INFORMATION PROVIDED:
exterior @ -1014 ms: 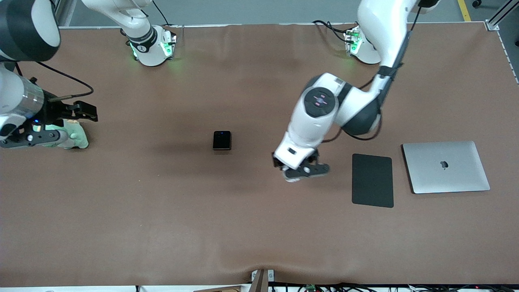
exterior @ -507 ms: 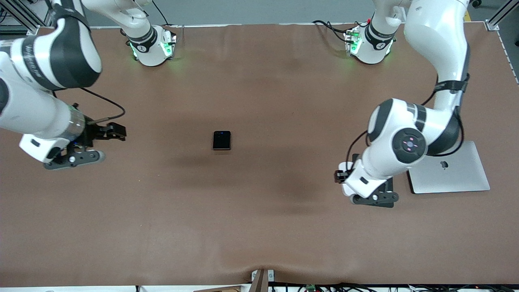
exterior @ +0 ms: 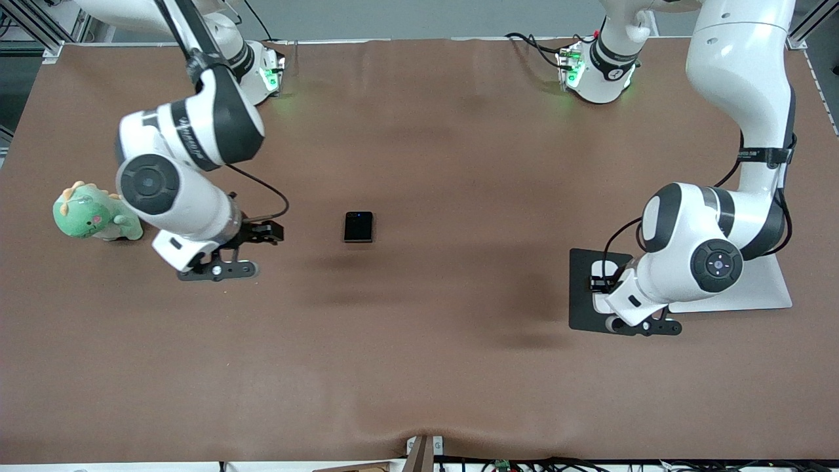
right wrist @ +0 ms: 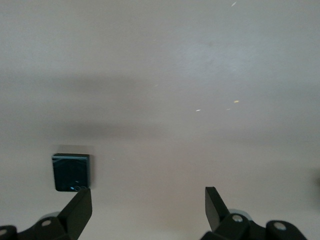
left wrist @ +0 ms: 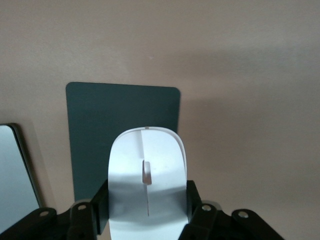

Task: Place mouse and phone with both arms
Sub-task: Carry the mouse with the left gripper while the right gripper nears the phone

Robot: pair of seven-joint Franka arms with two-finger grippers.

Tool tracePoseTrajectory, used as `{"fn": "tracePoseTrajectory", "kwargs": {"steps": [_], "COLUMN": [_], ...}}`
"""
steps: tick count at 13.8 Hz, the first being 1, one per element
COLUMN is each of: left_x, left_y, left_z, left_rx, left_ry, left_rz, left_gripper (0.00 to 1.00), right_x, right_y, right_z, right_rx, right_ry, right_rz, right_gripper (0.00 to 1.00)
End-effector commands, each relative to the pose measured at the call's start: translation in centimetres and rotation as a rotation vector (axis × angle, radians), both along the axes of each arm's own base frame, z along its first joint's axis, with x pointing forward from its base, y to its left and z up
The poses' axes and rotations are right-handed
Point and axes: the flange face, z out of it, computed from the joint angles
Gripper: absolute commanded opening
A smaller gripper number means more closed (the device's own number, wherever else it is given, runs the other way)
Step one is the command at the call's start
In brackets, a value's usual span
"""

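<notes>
The white mouse is held in my left gripper, shut on its sides, over the matte black pad; a bit of the mouse shows in the front view. The pad also shows in the left wrist view. The black, nearly square phone lies flat on the brown table near the middle. My right gripper is open and empty, over the table between the phone and a green plush toy. In the right wrist view the phone lies just off one of my fingertips.
A green plush dinosaur sits toward the right arm's end of the table. A silver closed laptop lies beside the pad, partly hidden by my left arm; its edge shows in the left wrist view. A clamp marks the table's nearest edge.
My left gripper has carried the mouse from the table's middle to over the black pad. My right arm has swung from the plush toy toward the phone, uncovering the toy.
</notes>
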Motion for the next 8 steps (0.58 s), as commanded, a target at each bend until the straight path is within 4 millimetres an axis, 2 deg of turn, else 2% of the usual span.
{"fn": "tracePoseTrajectory", "kwargs": {"steps": [1, 2, 4, 5, 8], "left_x": [-0.3, -0.8, -2.3, -2.7, -2.2], "left_y": [1.7, 1.7, 1.9, 1.9, 2.8], "left_z": [-2.1, -3.5, -6.1, -7.0, -8.5], "left_rx": [-0.019, -0.018, -0.016, -0.017, -0.024], "left_ry": [-0.034, -0.033, -0.035, -0.041, -0.074], "left_rz": [-0.031, -0.038, -0.041, -0.047, -0.058], "left_gripper": [0.0, 0.0, 0.0, 0.0, 0.0], "right_x": [0.0, 0.4, 0.2, 0.3, -0.5], "right_y": [1.8, 2.5, 5.3, 5.9, 7.6], "right_z": [-2.1, -3.0, -4.9, -6.2, -8.2], "right_rx": [0.045, 0.073, 0.088, 0.089, 0.078], "right_ry": [-0.004, -0.013, -0.037, -0.041, -0.025], "right_rz": [-0.082, -0.147, -0.145, -0.147, -0.133], "right_gripper": [1.0, 1.0, 1.0, 1.0, 1.0]}}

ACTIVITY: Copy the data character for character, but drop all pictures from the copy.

EXPECTED ANSWER:
exterior @ -1014 ms: 
exterior @ -507 ms: 
exterior @ +0 ms: 
right wrist @ +0 ms: 
left wrist @ +0 ms: 

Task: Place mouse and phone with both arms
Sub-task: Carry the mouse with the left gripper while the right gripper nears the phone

Robot: pair of seven-joint Franka arms with two-finger grippers.

Tool tracePoseTrajectory, used as `{"fn": "tracePoseTrajectory", "kwargs": {"steps": [_], "COLUMN": [_], ...}}`
"""
steps: tick count at 13.8 Hz, the first being 1, one per element
COLUMN is each of: left_x, left_y, left_z, left_rx, left_ry, left_rz, left_gripper (0.00 to 1.00), right_x, right_y, right_z, right_rx, right_ry, right_rz, right_gripper (0.00 to 1.00)
End-effector commands, each relative to the pose measured at the call's start: translation in centimetres and rotation as a rotation vector (axis × angle, radians), both along the axes of each arm's own base frame, z along its first joint's axis, with x pointing forward from its base, y to its left and z up
The poses' axes and rotations are right-handed
Point and axes: the flange face, z out of it, computed from the joint angles
Gripper: absolute commanded opening
A smaller gripper number means more closed (the device's own number, wherever else it is given, runs the other way)
Step one is the command at the call's start
In brackets, a value's usual span
"""

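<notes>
The white mouse is held in my left gripper, shut on its sides, over the matte black pad; a bit of the mouse shows in the front view. The pad also shows in the left wrist view. The black, nearly square phone lies flat on the brown table near the middle. My right gripper is open and empty, over the table between the phone and a green plush toy. In the right wrist view the phone lies just off one of my fingertips.
A green plush dinosaur sits toward the right arm's end of the table. A silver closed laptop lies beside the pad, partly hidden by my left arm; its edge shows in the left wrist view. A clamp marks the table's nearest edge.
My left gripper has carried the mouse from the table's middle to over the black pad. My right arm has swung from the plush toy toward the phone, uncovering the toy.
</notes>
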Motion for the next 8 steps (0.58 s), as commanded, a target at each bend until the straight path is within 4 millimetres an axis, 2 deg of turn, else 2% of the usual span.
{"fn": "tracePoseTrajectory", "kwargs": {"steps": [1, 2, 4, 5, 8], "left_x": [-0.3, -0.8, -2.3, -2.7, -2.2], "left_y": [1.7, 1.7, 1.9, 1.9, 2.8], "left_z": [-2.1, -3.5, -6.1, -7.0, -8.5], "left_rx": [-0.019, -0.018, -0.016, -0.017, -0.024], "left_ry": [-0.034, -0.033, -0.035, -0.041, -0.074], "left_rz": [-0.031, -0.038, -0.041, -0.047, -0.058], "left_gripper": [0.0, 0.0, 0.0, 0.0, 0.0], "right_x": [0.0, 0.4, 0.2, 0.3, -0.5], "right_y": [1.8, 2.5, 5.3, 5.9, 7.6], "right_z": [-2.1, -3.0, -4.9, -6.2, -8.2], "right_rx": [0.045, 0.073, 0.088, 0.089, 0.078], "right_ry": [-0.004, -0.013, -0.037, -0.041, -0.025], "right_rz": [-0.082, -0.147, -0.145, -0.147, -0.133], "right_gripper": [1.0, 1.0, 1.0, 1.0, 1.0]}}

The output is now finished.